Each time a cell divides, the small, stabilizing regions of DNA at the tips of our chromosomes—known as telomeres—get shorter; this phenomenon is linked to the fact that, eventually, most cells stop dividing and die. Past research led by David Keefe, chair of the Department of Obstetrics and Gynecology at the University of South Florida, in Tampa, Florida, suggests that telomere shortening may be a factor in the decline of women's fertility with age. Now, working with mice, Keefe's team has proven that the telomeres of egg cells (oocytes) do shorten with age—but they are also capable of lengthening, immediately after fertilization, by swapping around short pieces of DNA.1

In this study, published in a recent issue of Nature Cell Biology, Keefe wanted to understand how the shortening of telomeres in mature oocytes is overcome during development—a question that is relevant both to reproductive aging and to embryonic stem cell development. So his team first measured telomere length in individual mouse oocytes, zygotes and two-cell embryos using a technique called quantitative fluorescence in situ hybridization (Q-FISH). In addition to confirming that mature oocytes did have short telomeres, they discovered that telomeres lengthened significantly in one- and two-cell-stage embryos. They even observed this pattern in knockout mice that totally lack the enzyme telomerase, which is active later in embryonic development and appears to maintain telomere length.

Without telomerase, how were the telomeres getting longer? The researchers proposed that a well-known alternative lengthening mechanism, called telomere sister-chromatid exchange (T-SCE), was at work.

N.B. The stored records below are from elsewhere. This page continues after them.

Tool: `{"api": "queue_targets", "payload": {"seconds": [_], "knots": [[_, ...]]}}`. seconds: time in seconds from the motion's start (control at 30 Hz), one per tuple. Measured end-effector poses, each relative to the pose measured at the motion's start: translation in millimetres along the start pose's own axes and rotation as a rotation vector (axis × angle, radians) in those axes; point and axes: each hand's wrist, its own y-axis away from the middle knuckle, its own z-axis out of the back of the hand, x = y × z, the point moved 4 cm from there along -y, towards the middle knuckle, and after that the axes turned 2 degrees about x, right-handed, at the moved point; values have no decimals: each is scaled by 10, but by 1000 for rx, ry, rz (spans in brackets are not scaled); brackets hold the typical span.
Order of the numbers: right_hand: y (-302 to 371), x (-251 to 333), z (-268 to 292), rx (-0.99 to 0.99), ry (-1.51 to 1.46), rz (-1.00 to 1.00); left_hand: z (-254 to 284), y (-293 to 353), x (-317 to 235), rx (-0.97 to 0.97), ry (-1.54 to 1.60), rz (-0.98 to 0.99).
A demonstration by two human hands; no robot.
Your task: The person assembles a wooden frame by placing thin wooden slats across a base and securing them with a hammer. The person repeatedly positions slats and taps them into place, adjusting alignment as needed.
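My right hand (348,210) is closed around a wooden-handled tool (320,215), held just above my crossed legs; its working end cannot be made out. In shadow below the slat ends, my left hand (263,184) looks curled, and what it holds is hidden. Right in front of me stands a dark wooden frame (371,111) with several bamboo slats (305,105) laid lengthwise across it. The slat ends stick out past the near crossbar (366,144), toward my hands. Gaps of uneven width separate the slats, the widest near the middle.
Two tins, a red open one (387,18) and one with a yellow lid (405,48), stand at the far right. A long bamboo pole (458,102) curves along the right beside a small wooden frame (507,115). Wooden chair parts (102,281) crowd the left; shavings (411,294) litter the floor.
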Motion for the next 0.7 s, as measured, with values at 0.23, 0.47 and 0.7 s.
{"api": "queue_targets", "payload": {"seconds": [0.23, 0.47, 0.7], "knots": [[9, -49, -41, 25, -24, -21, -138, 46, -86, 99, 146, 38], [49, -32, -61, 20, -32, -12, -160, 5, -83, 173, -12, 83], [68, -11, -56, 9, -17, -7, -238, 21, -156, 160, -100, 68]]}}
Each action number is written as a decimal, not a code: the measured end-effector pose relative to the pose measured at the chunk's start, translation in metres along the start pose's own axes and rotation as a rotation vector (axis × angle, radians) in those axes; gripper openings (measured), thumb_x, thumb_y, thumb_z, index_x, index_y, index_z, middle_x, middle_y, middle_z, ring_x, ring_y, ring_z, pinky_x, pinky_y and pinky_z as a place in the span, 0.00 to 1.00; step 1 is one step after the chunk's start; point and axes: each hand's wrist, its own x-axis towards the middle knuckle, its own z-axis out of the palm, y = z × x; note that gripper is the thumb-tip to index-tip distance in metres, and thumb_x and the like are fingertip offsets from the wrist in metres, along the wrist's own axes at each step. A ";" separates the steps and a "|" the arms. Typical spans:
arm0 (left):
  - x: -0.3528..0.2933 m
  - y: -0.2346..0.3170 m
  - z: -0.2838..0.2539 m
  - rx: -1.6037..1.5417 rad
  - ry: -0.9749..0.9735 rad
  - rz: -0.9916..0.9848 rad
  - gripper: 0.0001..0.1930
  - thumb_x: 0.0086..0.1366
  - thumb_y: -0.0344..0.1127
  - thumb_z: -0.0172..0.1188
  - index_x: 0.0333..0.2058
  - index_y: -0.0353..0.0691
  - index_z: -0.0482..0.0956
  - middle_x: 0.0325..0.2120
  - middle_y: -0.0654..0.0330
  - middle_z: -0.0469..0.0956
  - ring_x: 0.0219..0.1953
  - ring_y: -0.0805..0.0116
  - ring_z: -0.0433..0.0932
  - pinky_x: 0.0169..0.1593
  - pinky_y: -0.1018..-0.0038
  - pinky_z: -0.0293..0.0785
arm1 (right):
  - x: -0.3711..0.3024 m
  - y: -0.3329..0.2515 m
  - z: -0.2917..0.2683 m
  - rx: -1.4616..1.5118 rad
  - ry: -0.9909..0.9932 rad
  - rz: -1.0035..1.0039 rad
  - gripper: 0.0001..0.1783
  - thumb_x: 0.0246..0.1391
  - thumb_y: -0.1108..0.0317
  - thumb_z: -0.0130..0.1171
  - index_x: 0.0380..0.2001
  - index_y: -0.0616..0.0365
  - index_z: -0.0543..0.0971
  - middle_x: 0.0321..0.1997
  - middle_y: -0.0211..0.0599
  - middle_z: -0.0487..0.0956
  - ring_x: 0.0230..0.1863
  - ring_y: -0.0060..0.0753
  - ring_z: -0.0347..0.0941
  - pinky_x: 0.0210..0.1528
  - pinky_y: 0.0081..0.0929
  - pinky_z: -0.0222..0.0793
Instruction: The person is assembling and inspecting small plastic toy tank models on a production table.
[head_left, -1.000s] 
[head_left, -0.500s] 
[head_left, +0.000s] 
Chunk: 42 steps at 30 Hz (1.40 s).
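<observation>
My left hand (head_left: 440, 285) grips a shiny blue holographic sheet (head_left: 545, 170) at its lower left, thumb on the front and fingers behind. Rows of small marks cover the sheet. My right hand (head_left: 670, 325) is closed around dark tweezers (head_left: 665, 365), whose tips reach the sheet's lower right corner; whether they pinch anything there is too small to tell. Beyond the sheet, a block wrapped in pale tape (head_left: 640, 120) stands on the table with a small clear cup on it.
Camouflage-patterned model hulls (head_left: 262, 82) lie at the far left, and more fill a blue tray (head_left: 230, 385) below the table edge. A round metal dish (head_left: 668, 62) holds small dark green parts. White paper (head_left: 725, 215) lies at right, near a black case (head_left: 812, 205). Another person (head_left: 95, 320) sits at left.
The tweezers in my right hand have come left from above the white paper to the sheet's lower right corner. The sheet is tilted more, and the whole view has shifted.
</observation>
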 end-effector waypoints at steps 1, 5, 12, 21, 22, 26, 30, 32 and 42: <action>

T-SCE is a form of recombination and requires enzymes that can cut and paste DNA from one place to another. They tested for such enzymes using a different technique, chromosome orientation fluorescence in situ hybridization (CO-FISH), and discovered extensive T-SCE in early-cleavage-stage embryos. This proves that, at least in mice, newly fertilized eggs can make up for the short telomeres inherited from mature oocytes through a mechanism that is independent of the enzyme telomerase.

As well as adding to our fundamental understanding of early embryonic development, these findings have important implications for stem cell research. First, Keefe believes that the same biology that underlies the aging of egg cells will also prove to underlie aging in stem cells. Second, in order for differentiated adult cells to be reprogrammed as immortal pluripotent stem cells, their telomeres must elongate—otherwise the cells would be unable to divide and would die. But how does this happen? Keefe suggests that T-SCE is also responsible for telomere lengthening during reprogramming, just as it is in early embryonic development. Furthermore, he suspects that the inefficiency of the T-SCE mechanism may explain the inefficiencies in reprogramming somatic cells.